Posted on 25 April 2017.

On the Greek island of Lesbos, the mountains of life jackets abandoned by migrants are being recycled to enable them to sleep warm.

The Greek island of Lesbos took in over 5,300 refugees in 2016, although it has a capacity of only 3,500.

Orange, green, yellow, blue... these are the colors of the life jackets littering the shores of the Greek island of Lesbos. Testimony to the tragedy experienced by many of the migrants arriving there against all odds in the hope of a better future. Mads Damgaard Peterson, a volunteer with the UN Refugee Agency, had the idea of giving these abandoned lifejackets a second life.

In the Moria camp in Lesbos, winter is particularly harsh. In addition to the chilling cold, living conditions are extremely difficult for the thousands of migrants sleeping on the ground, sheltered by a simple tarpaulin.

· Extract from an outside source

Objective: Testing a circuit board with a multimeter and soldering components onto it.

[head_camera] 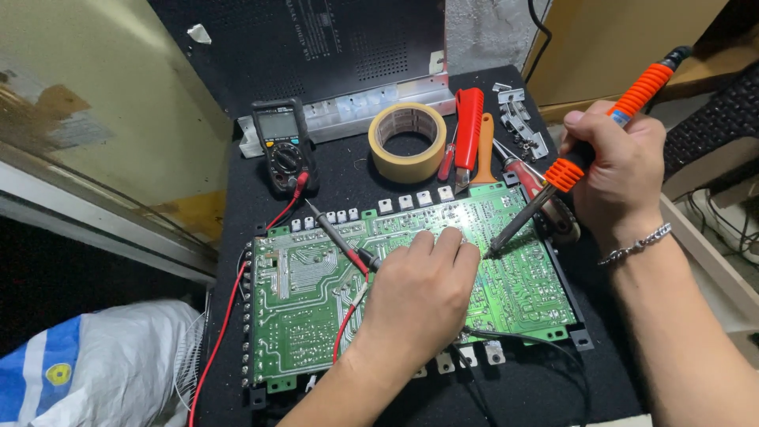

Mattresses for the Moria camp

Mads Damgaard Peterson works as a volunteer in this refugee camp. The young Dane was shocked when he realized that the tons of lifejackets washed up or abandoned on the shores of the Aegean Sea simply ended up in the island’s landfill.

One morning, sitting in the cold with Anezka Sokol - another Danish volunteer - they found it more comfortable to sit on one of the abandoned lifejackets. They quickly came up with the idea of reusing them and decided to use them to make mattresses for the Moria camp. They collected them from the beach and made their first prototype by unfolding three of them and then strapping them together.

In no time at all they had made about twenty mattresses – all well insulated thanks to the layer of air contained in the lifejackets.

Mads Damgaard Peterson and Anezka Sokol then worked on a system for attaching them to the ground to make a more comfortable sleeping area for the refugees. The mattresses are not only well insulated, they are also fire resistant and easy to clean. The two volunteers also taught the refugees how to make the mattresses for themselves.

Now all those abandoned lifejackets won’t end up in the island's landfill – and they offer an immediate solution in the emergency situation faced by refugees.